I presented the concept of **iterator**. I showed how to use it and that it is underlying many iteration mechanisms and functions in Python. 

Here I will present another interesting application of iterators: the **generator functions** and **generator expressions**.

#### Generator functions

<u> Definition from Pythpn docs</u>: a function which returns a **generator iterator**. It looks like a normal function except that it contains **yield** expressions for producing a series of values usable in a for-loop or that can be retrieved one at a time with the next() function.

#### Generator iterator

<u> Definition from Pythpn docs</u>: an object created by a generator function.

In [20]:
def increment_numbers(start_value, stop_value):
    while start_value <= stop_value:
        yield start_value
        start_value += 1
    return 42

numbers = increment_numbers(1, 5)

In [21]:
print(type(numbers))

<class 'generator'>


In [22]:
print(next(numbers))
print(next(numbers))
print(next(numbers))
print(next(numbers))
print(next(numbers))
print(next(numbers))

1
2
3
4
5


StopIteration: 42

In [23]:
numbers = increment_numbers(1, 5)
list(numbers)

[1, 2, 3, 4, 5]

The yield expression is the thing that separates a generation function from a normal function. This expression is helping us to use the iterator'ss laziness.

<u> From Python docs</u>:
    
*Each* **yield** *temporarily suspends processing, remembering the location execution state, and returns the value. When the generator iterator resumes, it picks up where it left off (in contrast to functions which start fresh on every invocation).*

#### Generator expressions

The generator expressions are very similar to the **list comprehensions**.

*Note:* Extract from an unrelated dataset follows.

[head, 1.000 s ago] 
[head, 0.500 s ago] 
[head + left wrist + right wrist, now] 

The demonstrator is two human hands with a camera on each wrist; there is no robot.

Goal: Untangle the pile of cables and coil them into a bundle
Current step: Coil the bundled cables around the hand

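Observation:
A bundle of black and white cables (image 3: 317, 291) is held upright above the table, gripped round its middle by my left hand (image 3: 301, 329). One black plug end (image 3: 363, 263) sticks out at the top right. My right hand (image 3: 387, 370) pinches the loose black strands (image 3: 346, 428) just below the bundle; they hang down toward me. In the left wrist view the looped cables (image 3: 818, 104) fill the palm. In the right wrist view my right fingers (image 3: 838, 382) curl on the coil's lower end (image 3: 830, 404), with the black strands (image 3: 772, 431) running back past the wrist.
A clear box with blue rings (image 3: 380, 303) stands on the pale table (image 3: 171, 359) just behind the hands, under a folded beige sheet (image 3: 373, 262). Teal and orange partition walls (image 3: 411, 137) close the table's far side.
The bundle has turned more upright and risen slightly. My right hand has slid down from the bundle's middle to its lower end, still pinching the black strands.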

<u>Reminder on list comprehension</u>: [**output** for **iteration** in **iterable** if *(optional condition)*]

<u>Example</u>:

In [24]:
numbers = [1, 2, 3, 4, 5]
squares = [number**2 for number in numbers if number > 2]
print(squares)

[9, 16, 25]


There exists comprehension for all iterable objects: sequences, dictionaries, etc.

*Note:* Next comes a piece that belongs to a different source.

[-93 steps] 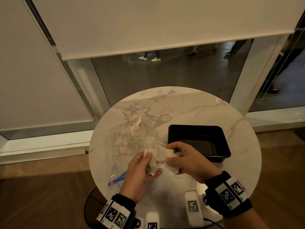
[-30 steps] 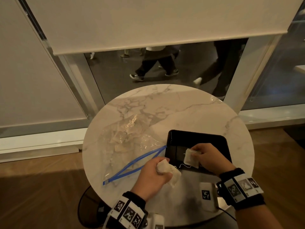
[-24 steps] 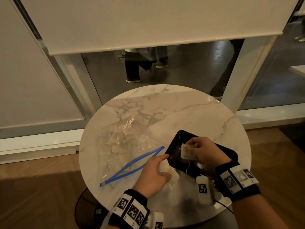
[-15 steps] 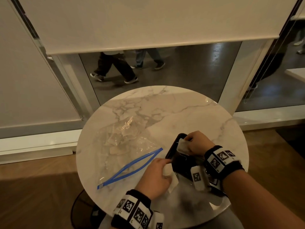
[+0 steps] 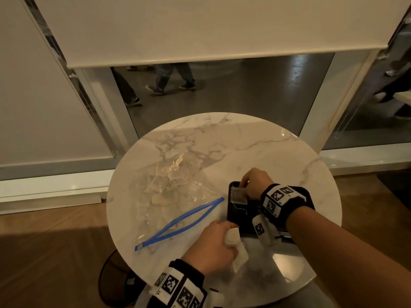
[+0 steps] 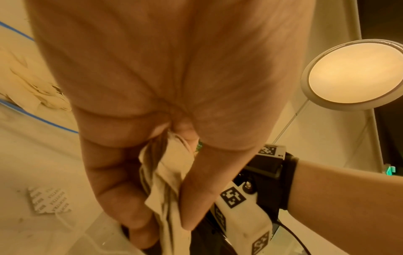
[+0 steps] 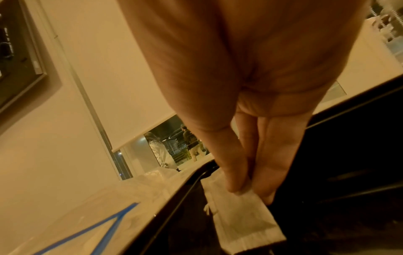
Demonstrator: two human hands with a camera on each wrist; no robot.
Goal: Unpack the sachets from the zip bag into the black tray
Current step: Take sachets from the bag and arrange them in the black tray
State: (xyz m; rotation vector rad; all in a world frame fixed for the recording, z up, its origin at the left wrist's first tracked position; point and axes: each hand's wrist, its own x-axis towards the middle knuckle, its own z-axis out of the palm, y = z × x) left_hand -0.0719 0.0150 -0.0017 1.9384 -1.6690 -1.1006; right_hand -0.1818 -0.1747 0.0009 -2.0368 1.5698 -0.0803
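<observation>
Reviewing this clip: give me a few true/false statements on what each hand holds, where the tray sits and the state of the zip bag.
1. The right hand pinches a sachet over the black tray. True.
2. The left hand is empty. False: it grips a bunch of sachets.
3. The zip bag lies with its blue zip open. True.
4. The black tray sits left of the zip bag. False: it sits to the bag's right.
5. The zip bag is already emptied. False: sachets show inside it.
</observation>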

<u>Example</u>: set comprehension

In [25]:
prenoms = ['ana', 'eve', 'ALICE', 'Anne', 'bob', 'alice', 'AlIcE', 'Alice'] 
print(prenoms)

['ana', 'eve', 'ALICE', 'Anne', 'bob', 'alice', 'AlIcE', 'Alice']


In [26]:
a_prenoms = [p.lower() for p in prenoms if p.lower().startswith('a')] 
print(a_prenoms)

['ana', 'alice', 'anne', 'alice', 'alice', 'alice']


In [27]:
print(set(a_prenoms))

{'ana', 'alice', 'anne'}


In [28]:
a_prenoms = {p.lower() for p in prenoms if p.lower().startswith('a')} 
print(a_prenoms)

{'ana', 'alice', 'anne'}


<u>Example</u>: dictionary comprehension

In [29]:
ages = [('ana', 20), ('EVE', 30), ('bob', 40)] 
ages = dict(ages) 
print(ages)

{'ana': 20, 'EVE': 30, 'bob': 40}


In [30]:
ages_fix = {p.lower():a for p, a in ages.items()} 
print(ages_fix)

{'ana': 20, 'eve': 30, 'bob': 40}


In [31]:
ages_fix = {p.lower():a for p, a in ages.items() if a < 40} 
print(ages_fix)

{'ana': 20, 'eve': 30}


##### From comprehension to generation

A problem with a comprehension is that it creates a temporary structure

<u>Generator expression</u>: (**output** for **iteration** in **iterable** if *(optional condition)*)


In [32]:
%%time 
square = [x**2 for x in range(1000)]

CPU times: user 522 µs, sys: 0 ns, total: 522 µs
Wall time: 551 µs


In [33]:
%%time
sum(square)

CPU times: user 14 µs, sys: 4 µs, total: 18 µs
Wall time: 22.4 µs


332833500

In [34]:
%%time 
square = (x**2 for x in range(1000))

CPU times: user 14 µs, sys: 3 µs, total: 17 µs
Wall time: 21.9 µs


In [35]:
square

<generator object <genexpr> at 0x7f37181bfa50>

In [36]:
%%time
sum(square)

CPU times: user 338 µs, sys: 0 ns, total: 338 µs
Wall time: 343 µs


332833500

The sum on the generative expression (an iterator, NDLR) computes the square on-the-fly while the iterator iterates on the iterator range(1000)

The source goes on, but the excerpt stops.